» **Collection entries**:
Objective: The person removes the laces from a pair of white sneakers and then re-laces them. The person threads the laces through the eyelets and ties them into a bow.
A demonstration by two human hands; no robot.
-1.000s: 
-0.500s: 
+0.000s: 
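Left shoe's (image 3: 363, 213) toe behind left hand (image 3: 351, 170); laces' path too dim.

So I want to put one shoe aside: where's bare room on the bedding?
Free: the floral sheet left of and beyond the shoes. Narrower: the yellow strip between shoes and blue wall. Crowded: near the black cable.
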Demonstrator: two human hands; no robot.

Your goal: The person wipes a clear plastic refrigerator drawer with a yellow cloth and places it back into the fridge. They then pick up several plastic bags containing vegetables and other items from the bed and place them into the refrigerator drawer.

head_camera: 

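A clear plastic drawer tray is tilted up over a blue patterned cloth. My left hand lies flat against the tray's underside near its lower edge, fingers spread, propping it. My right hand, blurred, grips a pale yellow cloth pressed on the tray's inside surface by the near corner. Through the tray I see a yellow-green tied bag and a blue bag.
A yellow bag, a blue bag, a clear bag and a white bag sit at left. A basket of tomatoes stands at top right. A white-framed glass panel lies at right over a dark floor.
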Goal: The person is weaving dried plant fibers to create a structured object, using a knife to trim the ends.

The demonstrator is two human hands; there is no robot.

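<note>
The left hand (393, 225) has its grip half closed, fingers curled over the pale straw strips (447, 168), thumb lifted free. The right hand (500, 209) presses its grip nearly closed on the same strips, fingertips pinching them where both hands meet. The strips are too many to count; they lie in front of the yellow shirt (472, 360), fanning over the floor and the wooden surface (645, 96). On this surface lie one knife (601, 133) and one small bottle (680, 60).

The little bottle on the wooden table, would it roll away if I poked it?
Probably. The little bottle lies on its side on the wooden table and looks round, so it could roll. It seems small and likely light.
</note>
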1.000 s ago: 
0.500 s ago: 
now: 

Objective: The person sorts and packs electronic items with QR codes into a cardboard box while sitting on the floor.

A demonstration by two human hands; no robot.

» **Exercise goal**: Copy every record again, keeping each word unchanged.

» **Response below**:
Objective: The person removes the laces from a pair of white sneakers and then re-laces them. The person threads the laces through the eyelets and ties them into a bow.
A demonstration by two human hands; no robot.
-1.000s: 
-0.500s: 
+0.000s: 
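Left shoe's (image 3: 363, 213) toe behind left hand (image 3: 351, 170); laces' path too dim.

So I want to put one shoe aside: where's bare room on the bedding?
Free: the floral sheet left of and beyond the shoes. Narrower: the yellow strip between shoes and blue wall. Crowded: near the black cable.
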Demonstrator: two human hands; no robot.

Your goal: The person wipes a clear plastic refrigerator drawer with a yellow cloth and places it back into the fridge. They then pick up several plastic bags containing vegetables and other items from the bed and place them into the refrigerator drawer.

head_camera: 

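A clear plastic drawer tray is tilted up over a blue patterned cloth. My left hand lies flat against the tray's underside near its lower edge, fingers spread, propping it. My right hand, blurred, grips a pale yellow cloth pressed on the tray's inside surface by the near corner. Through the tray I see a yellow-green tied bag and a blue bag.
A yellow bag, a blue bag, a clear bag and a white bag sit at left. A basket of tomatoes stands at top right. A white-framed glass panel lies at right over a dark floor.
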Goal: The person is weaving dried plant fibers to create a structured object, using a knife to trim the ends.

The demonstrator is two human hands; there is no robot.

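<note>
The left hand (393, 225) has its grip half closed, fingers curled over the pale straw strips (447, 168), thumb lifted free. The right hand (500, 209) presses its grip nearly closed on the same strips, fingertips pinching them where both hands meet. The strips are too many to count; they lie in front of the yellow shirt (472, 360), fanning over the floor and the wooden surface (645, 96). On this surface lie one knife (601, 133) and one small bottle (680, 60).

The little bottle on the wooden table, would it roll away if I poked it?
Probably. The little bottle lies on its side on the wooden table and looks round, so it could roll. It seems small and likely light.
</note>
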1.000 s ago: 
0.500 s ago: 
now: 

Objective: The person sorts and packs electronic items with QR codes into a cardboard box while sitting on the floor.

A demonstration by two human hands; no robot.

Nothing else is needed for the answer.